- WHAT IS EXPECTED -
An exact restatement of the data below, with the pictures removed, is the required answer.

- GIVEN INFORMATION -
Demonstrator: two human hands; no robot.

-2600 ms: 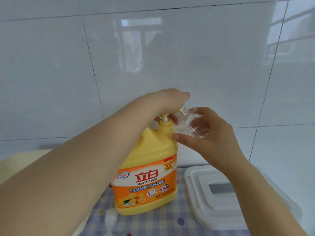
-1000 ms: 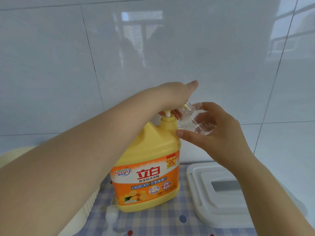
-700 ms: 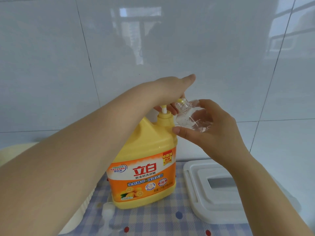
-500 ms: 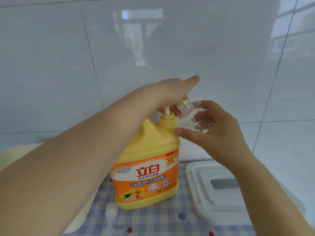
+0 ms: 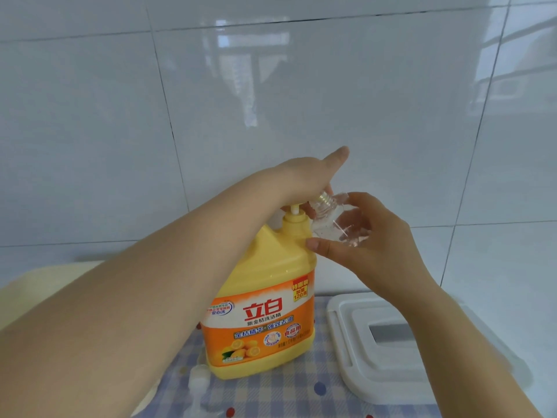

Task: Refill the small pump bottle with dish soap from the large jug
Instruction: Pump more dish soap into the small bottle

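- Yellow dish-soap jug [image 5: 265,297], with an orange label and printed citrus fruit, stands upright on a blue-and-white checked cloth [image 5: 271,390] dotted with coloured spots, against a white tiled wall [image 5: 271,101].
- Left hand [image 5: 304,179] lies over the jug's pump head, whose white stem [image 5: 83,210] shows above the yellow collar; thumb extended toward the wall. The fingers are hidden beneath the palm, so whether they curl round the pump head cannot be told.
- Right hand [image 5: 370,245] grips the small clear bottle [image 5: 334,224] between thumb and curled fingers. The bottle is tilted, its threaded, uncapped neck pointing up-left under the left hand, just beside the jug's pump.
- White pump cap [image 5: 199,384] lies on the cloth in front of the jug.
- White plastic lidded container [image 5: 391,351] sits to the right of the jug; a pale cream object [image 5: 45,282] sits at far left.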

- COMPLETED TASK -
Demonstrator: two human hands; no robot.

-2600 ms: 
-1000 ms: 
-700 ms: 
-500 ms: 
+0 ms: 

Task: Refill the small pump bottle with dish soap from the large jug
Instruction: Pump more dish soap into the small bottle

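- Yellow dish-soap jug [image 5: 265,297], with an orange label and printed citrus fruit, stands upright on a blue-and-white checked cloth [image 5: 271,390] dotted with coloured spots, against a white tiled wall [image 5: 271,101].
- Left hand [image 5: 304,179] lies over the jug's pump head, whose white stem [image 5: 83,210] shows above the yellow collar; thumb extended toward the wall. The fingers are hidden beneath the palm, so whether they curl round the pump head cannot be told.
- Right hand [image 5: 370,245] grips the small clear bottle [image 5: 334,224] between thumb and curled fingers. The bottle is tilted, its threaded, uncapped neck pointing up-left under the left hand, just beside the jug's pump.
- White pump cap [image 5: 199,384] lies on the cloth in front of the jug.
- White plastic lidded container [image 5: 391,351] sits to the right of the jug; a pale cream object [image 5: 45,282] sits at far left.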

Nothing more will be written for this answer.